The chart compares the stock price of Genentech (DNA), crude oil futures, refiner Valero (VLO), and the ratio between the Amex Oil Index (XOI) and the Airline Index (XAL).

The dominant trend through the first half of 2007 has been strong commodity prices with an emphasis on energy. In particular the rising trend for gasoline futures prices has helped lift the share price of VLO and pushed the oils higher and the airlines lower.

The flip side to this theme would have to be ‘biotech’ as DNA has declined in virtual lock-step with the ascent of stocks like VLO.

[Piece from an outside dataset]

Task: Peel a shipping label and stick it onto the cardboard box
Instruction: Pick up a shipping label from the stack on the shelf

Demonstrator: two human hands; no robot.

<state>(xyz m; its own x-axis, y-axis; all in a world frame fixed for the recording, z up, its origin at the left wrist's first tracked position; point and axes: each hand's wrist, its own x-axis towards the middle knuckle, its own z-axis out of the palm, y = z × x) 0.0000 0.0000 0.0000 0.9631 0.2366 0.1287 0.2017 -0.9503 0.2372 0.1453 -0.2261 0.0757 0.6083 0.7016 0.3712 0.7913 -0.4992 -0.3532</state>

Recently we have seen energy price weakness on Tuesdays and yesterday was no exception as crude oil futures lost a few cents in the face of general strike news out of Nigeria. The XOI/XAL ratio bent a bit lower and VLO was actually down on the session. No sign of life as of yet, however, in the biotechs.

As a trend ages it tends to get more and more speculative. In the early stages of a metals cycle the focus is on the major producers but eventually the attention shifts to the penny stocks. The same was basically true with the 1995- 2000 equity bull market with the Nasdaq accelerating upwards during the late stages. The chart below shows the ratio of the Nasdaq 100 Index to the S&P 500 Index from 1998 through 2000 and compares it to the late-cycle action in China’s Shenzhen SE Composite Index. The basic point is that parabolic price action is typical of an aging trend.

As for the gold miners… when there is downward pressure on interest rates gold does better than copper and vice versa. The recent strength in yields goes with strength in copper but now that yields are starting to move lower the focus shifts over to gold. The chart at bottom right shows that when short-term U.S. interest rates began to decline the oils (XOI) tend to weaken relative to the gold miners (XAU). The very simple point, however, is that without weakness in energy prices there is little chance of lower interest rates.